Lo grave de todo es que los grupos que manifiestan públicamente su protesta no utilizan el bloqueo para exigir atención sino para provocar una reacción de fuerza gubernamental y conseguir la victimización de su movimiento. En Oaxaca, cada año a lo largo de más de un cuarto de siglo, los maestros se plantan en el Centro Histórico y lo convierten en su Plaza del Sol pero dañando la vida cotidiana y los negocios. La autoridad, en lugar de aplicar la ley, espera con paciencia a que los maestros lleguen a la conclusión, a lo largo de más de un cuarto de siglo, que no conseguirán sus demandas y entonces se trasladan a la Ciudad de México a organizar marchas y plantones.

Los gobernantes prefieren el mal menor: Que se afecte la vialidad de las mayorías a fin de que una minoría estridente no escale el conflicto hasta llegar a la violencia. Lo grave es que no se necesita la represión para aplicar la ley a favor de las mayorías. Alejandro Encinas, como jefe de Gobierno en 2006, permitió que abusivamente López Obrador instalara tiendas de campaña a lo largo de Paseo de la Reforma para una protesta electoral; pero las tiendas estuvieron prácticamente vacías. El daño económico exhibió la impunidad de López Obrador y la sumisión de Encinas.

La lección de Barcelona no fue el uso de la fuerza en sí, sino la definición de los linderos entre protesta y abuso. La legitimidad de la democracia española no vaciló en dar la orden de apartar a los abusivos violentos. El apoyo mayoritario a las autoridades obligó a los radicales a no volver a repetir el numerito. De otra manera, las autoridades habrían abdicado de su función de responder a las mayorías ciudadanas en el espacio público. En los Estados Unidos existen leyes que regulan la protesta y la policía ejerce la fuerza para aplicar la ley y proteger a los demás ciudadanos.

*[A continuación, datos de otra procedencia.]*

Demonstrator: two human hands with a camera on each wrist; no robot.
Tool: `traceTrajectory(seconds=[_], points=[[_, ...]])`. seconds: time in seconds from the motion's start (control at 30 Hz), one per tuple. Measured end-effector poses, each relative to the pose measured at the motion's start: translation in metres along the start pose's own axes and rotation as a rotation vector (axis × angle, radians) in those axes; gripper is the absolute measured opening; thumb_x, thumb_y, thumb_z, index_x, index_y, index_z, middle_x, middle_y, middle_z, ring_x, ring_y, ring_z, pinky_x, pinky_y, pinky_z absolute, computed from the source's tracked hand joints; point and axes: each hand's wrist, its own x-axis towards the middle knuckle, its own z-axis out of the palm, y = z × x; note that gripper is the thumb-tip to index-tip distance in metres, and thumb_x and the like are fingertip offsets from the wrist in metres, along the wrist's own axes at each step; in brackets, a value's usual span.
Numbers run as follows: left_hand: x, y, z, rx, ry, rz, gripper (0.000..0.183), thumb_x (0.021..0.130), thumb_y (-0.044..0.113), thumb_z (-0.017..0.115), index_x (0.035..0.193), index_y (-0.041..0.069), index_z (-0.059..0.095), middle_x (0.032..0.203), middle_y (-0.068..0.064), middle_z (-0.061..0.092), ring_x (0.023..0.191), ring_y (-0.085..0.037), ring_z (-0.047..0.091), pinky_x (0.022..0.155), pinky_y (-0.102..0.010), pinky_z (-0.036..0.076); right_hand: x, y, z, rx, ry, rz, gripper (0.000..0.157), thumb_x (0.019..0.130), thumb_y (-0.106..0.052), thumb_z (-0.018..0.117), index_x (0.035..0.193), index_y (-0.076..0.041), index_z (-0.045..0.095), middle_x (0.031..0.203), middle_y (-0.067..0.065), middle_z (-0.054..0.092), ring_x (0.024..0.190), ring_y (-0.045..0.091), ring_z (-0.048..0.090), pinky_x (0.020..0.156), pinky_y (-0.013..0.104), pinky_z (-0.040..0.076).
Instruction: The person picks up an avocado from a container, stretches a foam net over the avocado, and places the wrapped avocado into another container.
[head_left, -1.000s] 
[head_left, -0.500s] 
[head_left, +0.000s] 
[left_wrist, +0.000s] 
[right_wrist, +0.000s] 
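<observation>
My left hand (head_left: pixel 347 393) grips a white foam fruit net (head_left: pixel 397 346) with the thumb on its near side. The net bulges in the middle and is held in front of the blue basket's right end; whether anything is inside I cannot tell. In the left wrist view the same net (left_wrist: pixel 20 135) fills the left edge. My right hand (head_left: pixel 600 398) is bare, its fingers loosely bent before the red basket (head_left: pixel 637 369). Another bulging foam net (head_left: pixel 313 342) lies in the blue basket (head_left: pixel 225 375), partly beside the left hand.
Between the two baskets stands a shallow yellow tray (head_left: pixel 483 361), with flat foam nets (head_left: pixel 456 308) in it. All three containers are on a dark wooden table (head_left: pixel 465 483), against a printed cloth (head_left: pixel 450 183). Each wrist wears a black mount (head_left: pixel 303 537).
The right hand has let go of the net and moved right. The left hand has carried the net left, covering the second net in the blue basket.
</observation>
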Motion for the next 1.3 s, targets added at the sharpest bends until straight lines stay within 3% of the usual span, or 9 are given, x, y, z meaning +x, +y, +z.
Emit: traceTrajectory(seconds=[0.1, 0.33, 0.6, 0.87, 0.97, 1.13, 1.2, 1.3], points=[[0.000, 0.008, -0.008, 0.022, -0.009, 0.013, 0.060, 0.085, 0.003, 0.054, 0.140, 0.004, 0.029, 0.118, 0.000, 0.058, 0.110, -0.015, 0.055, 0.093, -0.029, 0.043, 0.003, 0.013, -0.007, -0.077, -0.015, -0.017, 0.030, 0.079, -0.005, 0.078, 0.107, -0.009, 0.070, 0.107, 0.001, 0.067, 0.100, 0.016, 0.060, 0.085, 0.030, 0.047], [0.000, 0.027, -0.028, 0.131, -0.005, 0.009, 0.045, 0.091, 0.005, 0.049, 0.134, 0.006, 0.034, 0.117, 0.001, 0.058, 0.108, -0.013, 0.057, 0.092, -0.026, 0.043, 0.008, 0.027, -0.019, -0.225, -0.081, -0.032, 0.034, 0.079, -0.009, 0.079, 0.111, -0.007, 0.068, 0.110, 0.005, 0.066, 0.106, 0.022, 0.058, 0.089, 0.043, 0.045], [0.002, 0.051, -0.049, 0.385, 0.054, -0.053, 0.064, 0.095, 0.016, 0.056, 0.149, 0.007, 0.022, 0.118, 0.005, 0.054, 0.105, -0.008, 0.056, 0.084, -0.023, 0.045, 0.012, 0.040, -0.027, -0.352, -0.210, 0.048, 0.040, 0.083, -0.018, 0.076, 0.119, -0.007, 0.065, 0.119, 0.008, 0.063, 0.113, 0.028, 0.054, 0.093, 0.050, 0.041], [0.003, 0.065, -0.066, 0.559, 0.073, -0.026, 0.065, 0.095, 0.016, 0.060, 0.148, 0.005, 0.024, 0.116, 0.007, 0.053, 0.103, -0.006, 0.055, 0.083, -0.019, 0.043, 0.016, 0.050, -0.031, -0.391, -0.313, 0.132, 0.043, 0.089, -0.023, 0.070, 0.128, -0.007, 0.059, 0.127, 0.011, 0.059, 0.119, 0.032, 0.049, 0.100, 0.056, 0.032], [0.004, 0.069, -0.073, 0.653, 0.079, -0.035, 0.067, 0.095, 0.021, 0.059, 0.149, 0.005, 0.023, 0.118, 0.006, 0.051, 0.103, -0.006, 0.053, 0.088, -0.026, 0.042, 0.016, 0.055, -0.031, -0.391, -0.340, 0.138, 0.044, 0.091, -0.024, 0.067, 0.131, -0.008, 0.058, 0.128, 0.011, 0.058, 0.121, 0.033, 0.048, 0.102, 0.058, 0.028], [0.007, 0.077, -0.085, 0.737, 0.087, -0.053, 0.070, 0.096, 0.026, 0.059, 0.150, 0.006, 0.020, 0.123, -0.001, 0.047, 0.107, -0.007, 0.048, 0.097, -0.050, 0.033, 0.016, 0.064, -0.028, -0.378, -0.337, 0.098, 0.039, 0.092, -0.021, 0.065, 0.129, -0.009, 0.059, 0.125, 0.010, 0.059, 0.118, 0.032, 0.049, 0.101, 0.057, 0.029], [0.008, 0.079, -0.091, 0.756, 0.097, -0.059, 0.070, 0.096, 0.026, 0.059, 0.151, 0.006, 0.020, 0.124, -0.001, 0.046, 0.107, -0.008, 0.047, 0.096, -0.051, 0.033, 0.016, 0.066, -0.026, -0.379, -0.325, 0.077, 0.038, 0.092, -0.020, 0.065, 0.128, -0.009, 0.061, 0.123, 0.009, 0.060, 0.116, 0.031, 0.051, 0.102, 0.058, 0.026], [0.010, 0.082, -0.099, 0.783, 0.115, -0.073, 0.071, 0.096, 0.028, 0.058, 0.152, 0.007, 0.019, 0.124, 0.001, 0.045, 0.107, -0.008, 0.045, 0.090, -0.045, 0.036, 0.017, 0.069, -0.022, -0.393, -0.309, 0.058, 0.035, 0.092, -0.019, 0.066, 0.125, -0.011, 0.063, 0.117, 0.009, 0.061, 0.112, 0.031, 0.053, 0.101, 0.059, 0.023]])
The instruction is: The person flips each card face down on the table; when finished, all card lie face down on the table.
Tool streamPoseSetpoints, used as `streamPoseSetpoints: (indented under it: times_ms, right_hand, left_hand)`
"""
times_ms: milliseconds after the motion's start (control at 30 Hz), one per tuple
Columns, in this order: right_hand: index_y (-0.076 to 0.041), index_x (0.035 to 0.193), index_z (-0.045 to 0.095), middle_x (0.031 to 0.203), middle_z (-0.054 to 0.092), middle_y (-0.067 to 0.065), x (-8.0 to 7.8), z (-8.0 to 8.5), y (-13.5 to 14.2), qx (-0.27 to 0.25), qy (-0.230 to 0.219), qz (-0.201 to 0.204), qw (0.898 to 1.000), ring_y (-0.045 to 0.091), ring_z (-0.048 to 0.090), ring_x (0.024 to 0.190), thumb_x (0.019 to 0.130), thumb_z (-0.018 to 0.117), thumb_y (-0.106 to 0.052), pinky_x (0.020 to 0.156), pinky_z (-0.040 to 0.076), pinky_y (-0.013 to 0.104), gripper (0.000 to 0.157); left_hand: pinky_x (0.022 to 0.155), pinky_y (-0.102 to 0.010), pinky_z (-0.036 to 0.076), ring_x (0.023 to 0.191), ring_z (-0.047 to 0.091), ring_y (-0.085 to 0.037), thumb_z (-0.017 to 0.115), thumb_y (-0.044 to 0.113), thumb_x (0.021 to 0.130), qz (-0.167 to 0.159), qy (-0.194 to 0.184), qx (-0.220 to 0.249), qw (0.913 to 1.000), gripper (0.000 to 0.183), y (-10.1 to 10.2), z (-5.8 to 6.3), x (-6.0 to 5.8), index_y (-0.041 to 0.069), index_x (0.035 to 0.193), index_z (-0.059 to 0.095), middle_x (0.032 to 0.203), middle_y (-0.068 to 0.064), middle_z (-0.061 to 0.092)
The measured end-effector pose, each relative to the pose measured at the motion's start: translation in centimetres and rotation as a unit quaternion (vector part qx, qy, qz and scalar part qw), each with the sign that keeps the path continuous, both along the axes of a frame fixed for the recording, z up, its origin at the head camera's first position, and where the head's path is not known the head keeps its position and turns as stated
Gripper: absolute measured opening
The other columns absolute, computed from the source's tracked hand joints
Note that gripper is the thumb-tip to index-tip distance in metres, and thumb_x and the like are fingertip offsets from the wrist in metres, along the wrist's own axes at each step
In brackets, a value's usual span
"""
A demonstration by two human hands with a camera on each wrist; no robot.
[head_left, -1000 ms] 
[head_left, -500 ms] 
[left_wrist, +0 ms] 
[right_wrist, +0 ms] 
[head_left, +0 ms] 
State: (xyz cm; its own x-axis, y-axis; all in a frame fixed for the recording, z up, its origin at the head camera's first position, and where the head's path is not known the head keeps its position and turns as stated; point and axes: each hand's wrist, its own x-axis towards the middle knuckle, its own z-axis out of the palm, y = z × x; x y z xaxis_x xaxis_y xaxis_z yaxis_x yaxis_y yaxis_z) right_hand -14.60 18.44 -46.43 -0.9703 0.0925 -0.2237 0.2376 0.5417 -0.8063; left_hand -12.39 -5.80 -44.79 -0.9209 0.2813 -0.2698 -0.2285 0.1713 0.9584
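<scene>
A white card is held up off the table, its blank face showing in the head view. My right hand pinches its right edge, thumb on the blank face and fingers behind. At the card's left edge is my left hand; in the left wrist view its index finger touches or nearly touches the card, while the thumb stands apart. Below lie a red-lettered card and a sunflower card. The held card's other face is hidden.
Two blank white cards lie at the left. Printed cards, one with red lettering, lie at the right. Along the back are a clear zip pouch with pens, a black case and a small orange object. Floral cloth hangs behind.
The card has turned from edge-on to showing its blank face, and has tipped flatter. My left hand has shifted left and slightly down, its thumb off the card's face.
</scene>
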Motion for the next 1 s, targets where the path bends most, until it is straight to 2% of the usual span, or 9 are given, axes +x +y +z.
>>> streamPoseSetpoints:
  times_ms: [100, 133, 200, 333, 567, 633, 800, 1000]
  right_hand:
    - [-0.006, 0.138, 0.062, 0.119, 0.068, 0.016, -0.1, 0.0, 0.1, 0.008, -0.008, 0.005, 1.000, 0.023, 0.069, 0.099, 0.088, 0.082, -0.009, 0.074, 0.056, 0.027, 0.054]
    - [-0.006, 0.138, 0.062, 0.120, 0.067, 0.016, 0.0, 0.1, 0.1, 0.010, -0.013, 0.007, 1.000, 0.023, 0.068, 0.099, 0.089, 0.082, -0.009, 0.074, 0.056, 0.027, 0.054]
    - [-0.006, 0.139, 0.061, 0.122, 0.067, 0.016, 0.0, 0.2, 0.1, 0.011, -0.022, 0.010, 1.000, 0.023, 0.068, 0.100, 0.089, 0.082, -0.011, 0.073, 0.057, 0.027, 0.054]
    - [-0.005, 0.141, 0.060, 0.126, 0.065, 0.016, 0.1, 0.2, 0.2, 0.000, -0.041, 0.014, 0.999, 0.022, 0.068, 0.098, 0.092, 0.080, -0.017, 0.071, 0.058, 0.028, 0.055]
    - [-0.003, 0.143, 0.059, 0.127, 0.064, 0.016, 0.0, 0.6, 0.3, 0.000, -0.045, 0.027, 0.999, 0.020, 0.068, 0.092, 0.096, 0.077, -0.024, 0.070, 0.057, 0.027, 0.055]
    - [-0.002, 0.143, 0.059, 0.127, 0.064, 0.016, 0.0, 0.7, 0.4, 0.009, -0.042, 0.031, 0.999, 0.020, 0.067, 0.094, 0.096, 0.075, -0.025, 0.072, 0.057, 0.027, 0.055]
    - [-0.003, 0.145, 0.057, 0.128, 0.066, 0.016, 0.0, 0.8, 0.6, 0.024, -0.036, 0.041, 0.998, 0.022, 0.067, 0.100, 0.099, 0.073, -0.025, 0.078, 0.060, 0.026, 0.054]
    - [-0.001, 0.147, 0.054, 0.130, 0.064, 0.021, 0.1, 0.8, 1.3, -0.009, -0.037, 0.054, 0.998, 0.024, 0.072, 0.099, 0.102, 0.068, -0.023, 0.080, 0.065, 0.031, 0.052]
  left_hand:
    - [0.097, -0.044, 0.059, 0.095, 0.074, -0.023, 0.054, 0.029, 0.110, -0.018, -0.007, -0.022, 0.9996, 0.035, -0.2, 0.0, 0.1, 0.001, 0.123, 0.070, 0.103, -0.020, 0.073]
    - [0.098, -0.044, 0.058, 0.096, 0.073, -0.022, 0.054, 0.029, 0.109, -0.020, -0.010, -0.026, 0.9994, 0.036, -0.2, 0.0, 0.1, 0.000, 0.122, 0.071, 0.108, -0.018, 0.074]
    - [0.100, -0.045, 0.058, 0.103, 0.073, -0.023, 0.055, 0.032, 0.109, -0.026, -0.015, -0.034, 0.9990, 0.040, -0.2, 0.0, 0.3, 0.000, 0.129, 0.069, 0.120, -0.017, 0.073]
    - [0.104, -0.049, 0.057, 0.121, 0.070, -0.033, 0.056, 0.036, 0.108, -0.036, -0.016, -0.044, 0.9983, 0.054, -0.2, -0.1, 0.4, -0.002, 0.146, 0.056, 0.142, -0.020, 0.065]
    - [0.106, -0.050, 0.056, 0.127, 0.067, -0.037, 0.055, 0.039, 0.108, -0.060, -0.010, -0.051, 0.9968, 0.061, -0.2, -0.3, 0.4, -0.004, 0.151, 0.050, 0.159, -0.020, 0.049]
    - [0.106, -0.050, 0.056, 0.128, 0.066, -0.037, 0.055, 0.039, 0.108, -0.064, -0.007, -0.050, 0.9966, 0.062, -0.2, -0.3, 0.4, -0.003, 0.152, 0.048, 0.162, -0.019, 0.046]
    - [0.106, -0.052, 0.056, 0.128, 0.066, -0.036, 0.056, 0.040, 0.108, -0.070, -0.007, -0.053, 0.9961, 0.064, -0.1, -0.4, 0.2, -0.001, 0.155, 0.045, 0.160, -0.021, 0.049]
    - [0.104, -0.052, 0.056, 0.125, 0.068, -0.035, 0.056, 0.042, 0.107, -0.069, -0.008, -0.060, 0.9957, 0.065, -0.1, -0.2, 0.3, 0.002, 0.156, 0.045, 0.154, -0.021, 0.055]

Lo peor de todo radica en el hecho de que el efecto final de las marchas y plantones es prácticamente inexistente en México; es decir, que la protesta callejera nunca consigue su objetivo de obtener resultados pero sí afecta la vida cotidiana y cuesta horas-hombre de trabajo y sobre todo daña la estabilidad emocional de los que quedan atrapados en los embotellamientos cotidianos. Y buena parte de las demandas tienen que ver con la autoridad pero ésta prefiere permitir el desorden urbano en las calles que atender la lista de demandas. Por ello la protesta en México ha llegado al uso de machetes o al asalto violento de edificios de Gobierno.

El ejercicio de la autoridad no siempre es violencia del Estado. Pero, eso sí, debe aplicarse para servir a las mayorías.